# Exercise description:
Throughout the listing below, show every line in which "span" occurs.
+++
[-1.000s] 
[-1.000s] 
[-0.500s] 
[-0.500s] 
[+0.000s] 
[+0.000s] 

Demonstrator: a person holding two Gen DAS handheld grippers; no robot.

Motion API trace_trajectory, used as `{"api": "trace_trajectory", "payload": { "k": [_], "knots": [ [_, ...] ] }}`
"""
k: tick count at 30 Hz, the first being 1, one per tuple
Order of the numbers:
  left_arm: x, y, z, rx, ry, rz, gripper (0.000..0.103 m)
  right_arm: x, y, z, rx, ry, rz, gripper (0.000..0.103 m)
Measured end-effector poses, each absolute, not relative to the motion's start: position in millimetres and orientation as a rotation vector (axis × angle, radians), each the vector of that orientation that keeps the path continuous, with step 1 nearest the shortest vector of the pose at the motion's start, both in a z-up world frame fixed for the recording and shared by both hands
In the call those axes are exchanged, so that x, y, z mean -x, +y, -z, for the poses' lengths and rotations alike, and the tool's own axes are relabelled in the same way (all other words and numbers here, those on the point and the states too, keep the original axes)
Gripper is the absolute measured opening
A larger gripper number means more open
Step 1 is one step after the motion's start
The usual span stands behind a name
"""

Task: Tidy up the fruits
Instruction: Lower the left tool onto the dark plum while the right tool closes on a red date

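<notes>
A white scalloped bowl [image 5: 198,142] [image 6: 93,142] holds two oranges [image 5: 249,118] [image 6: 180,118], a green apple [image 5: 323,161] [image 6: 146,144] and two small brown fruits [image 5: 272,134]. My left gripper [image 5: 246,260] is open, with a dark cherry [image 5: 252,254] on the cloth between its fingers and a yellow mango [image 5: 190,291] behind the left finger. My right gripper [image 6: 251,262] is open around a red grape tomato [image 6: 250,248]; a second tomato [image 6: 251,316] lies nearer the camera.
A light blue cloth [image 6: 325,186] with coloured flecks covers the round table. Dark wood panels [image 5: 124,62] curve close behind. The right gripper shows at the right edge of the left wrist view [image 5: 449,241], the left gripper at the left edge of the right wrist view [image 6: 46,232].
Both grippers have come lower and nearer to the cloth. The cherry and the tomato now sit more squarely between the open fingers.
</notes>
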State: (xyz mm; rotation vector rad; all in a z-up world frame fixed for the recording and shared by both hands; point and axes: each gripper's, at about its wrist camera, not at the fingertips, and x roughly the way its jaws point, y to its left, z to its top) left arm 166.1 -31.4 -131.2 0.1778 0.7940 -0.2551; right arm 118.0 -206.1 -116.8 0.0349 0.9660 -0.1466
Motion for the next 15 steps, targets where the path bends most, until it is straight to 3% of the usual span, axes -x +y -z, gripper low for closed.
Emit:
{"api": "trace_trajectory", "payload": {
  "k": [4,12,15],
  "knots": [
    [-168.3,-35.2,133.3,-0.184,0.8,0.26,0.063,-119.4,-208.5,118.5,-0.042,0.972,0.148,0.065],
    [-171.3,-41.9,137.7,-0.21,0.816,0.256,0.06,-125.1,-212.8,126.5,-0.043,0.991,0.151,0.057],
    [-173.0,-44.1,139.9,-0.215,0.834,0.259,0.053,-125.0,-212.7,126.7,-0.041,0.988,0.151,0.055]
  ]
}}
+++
# Solution below:
The usual span stands behind a name
Motion for the next 15 steps, targets where the path bends most, until it is straight to 3% of the usual span, axes -x +y -z, gripper low for closed.

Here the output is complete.